Check values in each columns

data.columns

Index(['ID', 'BuildingType', 'ClimateZone', 'TotalArea', 'TotalArea_Setting',
       'FloorArea', 'FloorArea_Setting', 'NumFloors', 'PlateDepth',
       'PlateDepth_Setting', 'PlateLength', 'FloorHeight',
       'FloorHeight_Setting', 'Height', 'WWR', 'WWR_surfaces', 'SolarDesign',
       'Standard', 'HVAC', 'HVAC_Setting', 'EnvelopeQuality_Setting',
       'Wall_R_Value', 'Roof_R_Value', 'Glass_and_Frame_U_Value', 'SHGC',
       'LPD_Adjustment', 'LPD_Adjustment_Setting',
       'Interior_Lights_Final_W_per_sf', 'Exterior_Lights_Final_1_W',
       'Exterior_Lights_Final_2_W', 'Setpoint_Setting', 'HeatingCoil',
       'COP_Efficiency_Heating', 'CoolingCoil', 'COP_Efficiency_Cooling',
       'EUI_kBTU_per_sf', 'Electricity_Facility_kBTU_per_sf',
       'NaturalGas_Facility_kBTU_per_sf', 'Cooling_Electricity_kBTU_per_sf',
       'Heating_Electricity_kBTU_per_sf', 'Heating_NaturalGas_kBTU_per_sf',
       'Heating_Total_kBTU_per_sf', 'WaterSystems_Electricity_kBTU_per_sf',
       'Lighting_Electricity_kBTU_per_sf', 'Equipment_Electricity_kBTU_per_sf',
       'Fans_Electricity_kBTU_per_sf', 'Pumps_Electricity_kBTU_per_sf',
       'HeatRejection_Electricity_kBTU_per_sf',
       'HeatRecovery_Electricity_kBTU_per_sf'],
      dtype='object')

# Check unique values
# col = [i for i in data.columns]
# for i in col:
#     print(i,"---> \n",data[i].unique(),"\n")

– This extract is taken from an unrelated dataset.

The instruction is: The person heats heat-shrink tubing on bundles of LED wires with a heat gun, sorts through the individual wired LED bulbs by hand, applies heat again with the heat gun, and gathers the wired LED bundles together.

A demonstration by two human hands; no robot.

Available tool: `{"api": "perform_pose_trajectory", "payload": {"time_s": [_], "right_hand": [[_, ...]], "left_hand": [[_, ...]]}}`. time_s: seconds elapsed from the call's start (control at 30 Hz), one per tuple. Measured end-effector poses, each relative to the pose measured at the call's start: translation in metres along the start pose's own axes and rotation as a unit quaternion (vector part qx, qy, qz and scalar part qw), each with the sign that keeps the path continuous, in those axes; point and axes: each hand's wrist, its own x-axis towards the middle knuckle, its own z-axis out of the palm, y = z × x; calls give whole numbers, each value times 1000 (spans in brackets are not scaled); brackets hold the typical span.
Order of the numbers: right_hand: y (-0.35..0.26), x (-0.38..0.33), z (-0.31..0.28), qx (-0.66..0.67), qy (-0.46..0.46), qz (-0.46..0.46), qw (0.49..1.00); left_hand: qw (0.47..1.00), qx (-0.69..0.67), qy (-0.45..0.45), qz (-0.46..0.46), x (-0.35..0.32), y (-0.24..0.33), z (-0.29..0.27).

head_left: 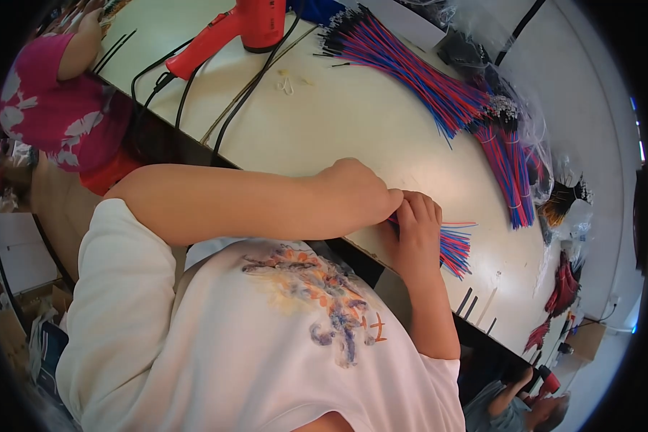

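Observation:
A small bundle of red and blue wires fans out over the bench, to the right of my right hand. That hand's fingers are bent down on the inner end of the bundle, which they cover. My left hand reaches across from the left, curled closed with its back up. Its fingertips meet those of my right hand. Whatever is pinched between them is too hidden to make out.
A red heat gun with black cords lies at the upper left. Farther back rests a large pile of red and blue wires, with tied bundles beside it. A person in a pink top is at the left; another person is at lower right.

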Motion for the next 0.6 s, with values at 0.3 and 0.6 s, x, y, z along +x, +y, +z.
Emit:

data = data.drop(columns=["TotalArea_Setting","FloorArea_Setting","PlateDepth_Setting",
                          "FloorHeight_Setting","WWR_surfaces","Standard","HVAC",
                          "WaterSystems_Electricity_kBTU_per_sf","LPD_Adjustment",
                          "Setpoint_Setting"])

EDA and Data preparation.

EDA: Exploratory Data Analysis

Cut off the outlier

# Changing Dtype object to category to numeric

df2 = data.copy()
g = df2.columns.to_series().groupby(df2.dtypes).groups
a = {k.name: v for k, v in g.items()}
obls = []
flols = []
intls = []
for i in a['object']:
    obls.append(i)
for i in a['float64']:
    flols.append(i)
for i in a['int64']:
    intls.append(i)

Plot some column to explore outlier

import matplotlib.pyplot as plt
plt.figure(figsize=(15,5))

data.boxplot()
plt.xticks(rotation = 90)
plt.show()

plt.figure(figsize=(5,8))
data[['Exterior_Lights_Final_1_W','Exterior_Lights_Final_2_W']].boxplot()
plt.xticks(rotation = 45)

(array([1, 2]),
 [Text(1, 0, 'Exterior_Lights_Final_1_W'),
  Text(2, 0, 'Exterior_Lights_Final_2_W')])

import seaborn as sns
import matplotlib.pyplot as plt

for i in flols[5:10]:
    fig, ax = plt.subplots(1, 2,figsize=(15,5))

    ax[0].set_title(i)
    ax[1].set_title('Distribution plot')
    plt.show
    sns.boxplot(ax=ax[0], data=data[i], orient='h')
    sns.histplot(ax=ax[1], data=data[i])

IQR (Interquartile Range)

$$Interquartile\ Range = Q_{3} - Q_{1}$$

Cut off outlier data that is below $3^{rd}$quartile ($25^{th}$percentile) and above $3^{rd}$quartile ($75^{th}$percentile). \ Ref: Interquartile Range

# import seaborn as sns
# import matplotlib.pyplot as plt

# for i in flols:
#     fig, ax = plt.subplots(1, 2,figsize=(15,5))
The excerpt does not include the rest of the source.